By Eleni Kepler

Faculty Mentor: Dr. Ginny Morriss

Abstract

Myotonic Dystrophy Type One (DM1) is a multi-systemic disorder caused by the repeat expansion of a CTG sequence in the DMPK gene that is primarily characterized by low muscle tone. Another common symptom of DM1 is insulin resistance caused by aberrant splicing of the insulin receptor in skeletal muscle (INSR), which can often develop into Type Two Diabetes. While the cause and features of DM1 are known, there is no known cure and very few effective treatments. If muscle growth is facilitated, some of the symptoms of DM1 may be alleviated.
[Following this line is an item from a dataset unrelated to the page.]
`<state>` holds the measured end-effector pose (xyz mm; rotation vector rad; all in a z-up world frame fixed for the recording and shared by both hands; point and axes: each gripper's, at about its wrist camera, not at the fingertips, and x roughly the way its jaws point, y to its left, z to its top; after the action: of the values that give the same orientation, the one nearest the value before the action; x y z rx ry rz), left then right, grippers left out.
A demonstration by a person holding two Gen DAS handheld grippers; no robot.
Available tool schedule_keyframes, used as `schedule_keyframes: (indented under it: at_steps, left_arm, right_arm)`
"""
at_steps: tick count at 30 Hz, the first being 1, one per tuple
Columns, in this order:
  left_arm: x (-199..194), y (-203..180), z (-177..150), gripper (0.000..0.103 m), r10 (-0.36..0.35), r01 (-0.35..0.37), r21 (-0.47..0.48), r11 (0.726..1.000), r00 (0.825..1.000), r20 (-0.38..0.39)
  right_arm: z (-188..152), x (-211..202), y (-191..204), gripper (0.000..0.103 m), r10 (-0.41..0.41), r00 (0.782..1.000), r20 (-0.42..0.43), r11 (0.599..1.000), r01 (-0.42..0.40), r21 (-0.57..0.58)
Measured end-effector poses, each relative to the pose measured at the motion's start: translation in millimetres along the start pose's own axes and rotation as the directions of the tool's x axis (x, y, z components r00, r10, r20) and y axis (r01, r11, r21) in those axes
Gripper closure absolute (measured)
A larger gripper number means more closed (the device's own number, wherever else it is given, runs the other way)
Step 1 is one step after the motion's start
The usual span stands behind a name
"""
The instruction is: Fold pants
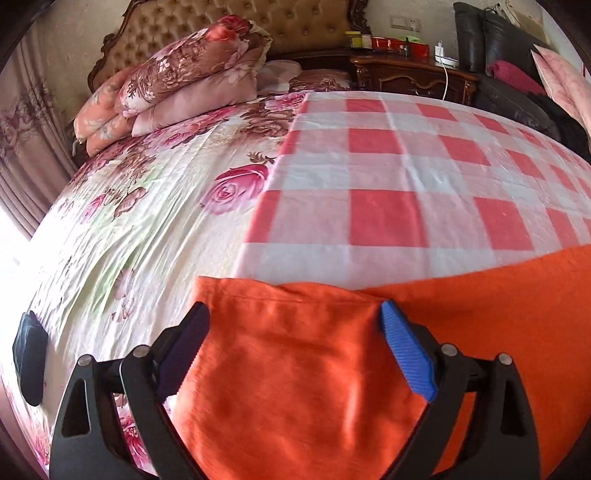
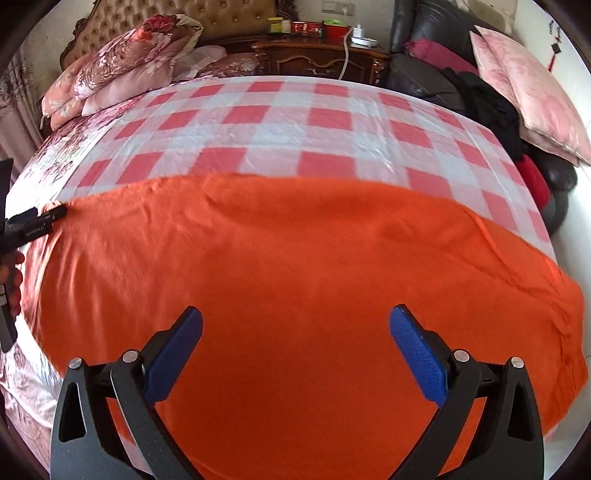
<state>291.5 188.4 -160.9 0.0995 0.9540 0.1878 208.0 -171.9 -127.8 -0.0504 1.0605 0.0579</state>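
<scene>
Small pale lettering stands on the side of the left tool (image 2: 55, 212) in the right wrist view, too blurred to read; no other text is legible.

This is a bedroom in a home. A wide bed (image 1: 147, 221) fills both views, covered with a rose-print sheet (image 1: 122, 229) and a red-and-white checked cloth (image 2: 295, 122). A tufted headboard (image 1: 229, 26) in a carved dark frame stands at its head, with folded floral quilts (image 1: 173, 81) piled in front. Beside it is a carved wooden nightstand (image 2: 325, 61) carrying jars and tins, then a black leather sofa (image 2: 436, 59) with a pink pillow (image 2: 524, 88). Patterned curtains (image 1: 22, 147) hang at the left.
</scene>
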Motion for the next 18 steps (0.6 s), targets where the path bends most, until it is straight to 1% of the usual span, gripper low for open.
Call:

Myostatin, a muscle-secreted cytokine, both presents as a biomarker for and regulates muscle growth. In Drosophila melanogaster, the homolog of myostatin is myoglianin, coded by the myo gene. Our lab uses a Drosophila DM1 model that expresses expanded CUG repeat RNA using the Gal4/UAS system and modulates the expression of myo by RNAi knockdown. Preliminary data from this study suggests that expression of expanded CUG repeats significantly decreases climbing ability, measured by climbing velocity (cm/sec). Successful knockdown of myo has been confirmed via RT-qPCR and genes encoding components of the INSR transduction pathway show reduced RNA expression. The flies from this experiment will be assessed for whether myo knockdown can alleviate muscle function phenotypes in DM1 flies and how signaling of the insulin pathway is affected by the knockdown of myo in our DM1 model.